*AIM OF THE EXERCISE*.
The complete listing should be restated word for word.

──────── INFORMATION SUPPLIED ────────

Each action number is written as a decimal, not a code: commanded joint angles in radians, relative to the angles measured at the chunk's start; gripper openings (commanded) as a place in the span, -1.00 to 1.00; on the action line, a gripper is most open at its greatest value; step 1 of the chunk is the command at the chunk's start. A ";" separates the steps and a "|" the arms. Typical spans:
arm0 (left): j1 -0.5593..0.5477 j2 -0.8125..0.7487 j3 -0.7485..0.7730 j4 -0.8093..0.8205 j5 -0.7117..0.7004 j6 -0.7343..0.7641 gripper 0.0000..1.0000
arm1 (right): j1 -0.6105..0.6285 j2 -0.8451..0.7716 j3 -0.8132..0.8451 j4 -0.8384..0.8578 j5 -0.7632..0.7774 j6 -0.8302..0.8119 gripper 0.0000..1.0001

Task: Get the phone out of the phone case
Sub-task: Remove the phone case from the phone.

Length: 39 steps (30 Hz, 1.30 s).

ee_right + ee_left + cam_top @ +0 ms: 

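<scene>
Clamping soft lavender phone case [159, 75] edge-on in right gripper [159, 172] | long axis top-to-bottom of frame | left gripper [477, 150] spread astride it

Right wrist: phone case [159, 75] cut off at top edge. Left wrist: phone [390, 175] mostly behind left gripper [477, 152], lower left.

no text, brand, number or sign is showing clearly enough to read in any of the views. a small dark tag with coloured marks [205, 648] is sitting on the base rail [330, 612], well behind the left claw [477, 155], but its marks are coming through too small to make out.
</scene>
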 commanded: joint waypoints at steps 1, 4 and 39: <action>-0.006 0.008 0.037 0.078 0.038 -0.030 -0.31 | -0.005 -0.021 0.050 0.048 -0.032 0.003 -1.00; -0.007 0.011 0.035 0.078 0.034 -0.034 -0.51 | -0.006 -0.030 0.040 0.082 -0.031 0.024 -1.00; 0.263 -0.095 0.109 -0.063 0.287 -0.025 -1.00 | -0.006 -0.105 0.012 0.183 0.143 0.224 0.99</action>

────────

*OUTPUT FOR THIS EXERCISE*.
Each action number is written as a decimal, not a code: commanded joint angles in radians, relative to the angles measured at the chunk's start; gripper openings (commanded) as a place in the span, -1.00 to 1.00; on the action line, a gripper is most open at its greatest value; step 1 of the chunk is the command at the chunk's start. A ";" separates the steps and a "|" the arms. Typical spans:
arm0 (left): j1 -0.5593..0.5477 j2 -0.8125..0.7487 j3 -0.7485..0.7730 j4 -0.8093..0.8205 j5 -0.7117..0.7004 j6 -0.7343..0.7641 gripper 0.0000..1.0000
arm1 (right): j1 -0.6105..0.6285 j2 -0.8451..0.7716 j3 -0.8132..0.8451 j4 -0.8384..0.8578 j5 -0.7632..0.7774 j6 -0.8302..0.8119 gripper 0.0000..1.0001

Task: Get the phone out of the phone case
Sub-task: Remove the phone case from the phone.

Length: 39 steps (30 Hz, 1.30 s).

ee_right + ee_left + cam_top @ +0 ms: 

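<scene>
Clamping soft lavender phone case [159, 75] edge-on in right gripper [159, 172] | long axis top-to-bottom of frame | left gripper [477, 150] spread astride it

Right wrist: phone case [159, 75] cut off at top edge. Left wrist: phone [390, 175] mostly behind left gripper [477, 152], lower left.

no text, brand, number or sign is showing clearly enough to read in any of the views. a small dark tag with coloured marks [205, 648] is sitting on the base rail [330, 612], well behind the left claw [477, 155], but its marks are coming through too small to make out.
</scene>
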 commanded: joint waypoints at steps 1, 4 and 39: <action>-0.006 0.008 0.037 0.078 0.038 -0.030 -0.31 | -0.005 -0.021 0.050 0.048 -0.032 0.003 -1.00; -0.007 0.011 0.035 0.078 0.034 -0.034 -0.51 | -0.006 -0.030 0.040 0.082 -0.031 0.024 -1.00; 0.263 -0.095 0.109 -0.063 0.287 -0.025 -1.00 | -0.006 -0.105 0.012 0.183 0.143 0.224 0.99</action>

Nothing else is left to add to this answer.